THE TASK: Within the data below, find the string "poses" and return each line where it occurs.

-- DATA SEGMENT follows --

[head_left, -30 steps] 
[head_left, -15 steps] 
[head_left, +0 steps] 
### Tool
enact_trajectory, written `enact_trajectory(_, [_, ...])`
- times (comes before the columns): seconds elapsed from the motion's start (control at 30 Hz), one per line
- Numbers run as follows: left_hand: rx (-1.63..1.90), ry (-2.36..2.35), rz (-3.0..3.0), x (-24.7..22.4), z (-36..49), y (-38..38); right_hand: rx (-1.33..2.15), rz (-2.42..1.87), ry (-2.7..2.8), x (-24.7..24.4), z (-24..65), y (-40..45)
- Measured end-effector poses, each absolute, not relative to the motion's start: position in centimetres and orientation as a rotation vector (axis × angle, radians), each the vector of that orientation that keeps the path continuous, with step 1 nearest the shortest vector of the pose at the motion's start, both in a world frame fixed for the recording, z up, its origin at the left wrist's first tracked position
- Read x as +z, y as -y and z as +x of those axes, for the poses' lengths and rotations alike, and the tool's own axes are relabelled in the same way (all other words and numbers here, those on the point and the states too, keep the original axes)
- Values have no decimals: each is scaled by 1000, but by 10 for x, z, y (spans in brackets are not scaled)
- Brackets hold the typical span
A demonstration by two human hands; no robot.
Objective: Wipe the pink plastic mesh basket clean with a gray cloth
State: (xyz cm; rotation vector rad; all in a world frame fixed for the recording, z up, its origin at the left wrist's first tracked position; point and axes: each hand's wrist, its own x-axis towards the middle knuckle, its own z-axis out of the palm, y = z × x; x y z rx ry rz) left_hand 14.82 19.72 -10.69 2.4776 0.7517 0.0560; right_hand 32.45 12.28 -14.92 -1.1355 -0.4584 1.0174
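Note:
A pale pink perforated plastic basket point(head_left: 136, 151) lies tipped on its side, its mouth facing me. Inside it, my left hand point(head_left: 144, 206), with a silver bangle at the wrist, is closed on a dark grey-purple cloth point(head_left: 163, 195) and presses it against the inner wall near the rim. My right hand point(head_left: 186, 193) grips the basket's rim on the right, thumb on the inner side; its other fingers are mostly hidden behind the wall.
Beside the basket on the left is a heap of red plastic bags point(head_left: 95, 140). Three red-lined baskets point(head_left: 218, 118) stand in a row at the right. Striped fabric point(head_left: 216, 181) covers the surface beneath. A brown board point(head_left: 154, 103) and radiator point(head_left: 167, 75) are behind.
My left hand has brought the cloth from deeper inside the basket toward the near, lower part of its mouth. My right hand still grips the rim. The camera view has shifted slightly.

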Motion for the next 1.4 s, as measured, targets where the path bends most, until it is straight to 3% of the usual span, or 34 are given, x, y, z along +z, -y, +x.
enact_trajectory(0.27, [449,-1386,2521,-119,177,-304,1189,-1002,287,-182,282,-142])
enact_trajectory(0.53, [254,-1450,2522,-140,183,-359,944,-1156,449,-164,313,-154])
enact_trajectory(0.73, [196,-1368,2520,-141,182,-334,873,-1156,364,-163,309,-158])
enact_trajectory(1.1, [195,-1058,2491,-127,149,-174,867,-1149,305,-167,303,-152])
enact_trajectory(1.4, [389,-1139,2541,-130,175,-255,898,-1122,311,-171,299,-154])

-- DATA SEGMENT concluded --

OUTPUT:
- Measured end-effector poses, each absolute, not relative to the motion's start: position in centimetres and orientation as a rotation vector (axis × angle, radians), each the vector of that orientation that keeps the path continuous, with step 1 nearest the shortest vector of the pose at the motion's start, both in a world frame fixed for the recording, z up, its origin at the left wrist's first tracked position
- Read x as +z, y as -y and z as +x of those axes, for the poses' lengths and rotations alike, and the tool's own axes are relabelled in the same way (all other words and numbers here, those on the point and the states too, keep the original axes)

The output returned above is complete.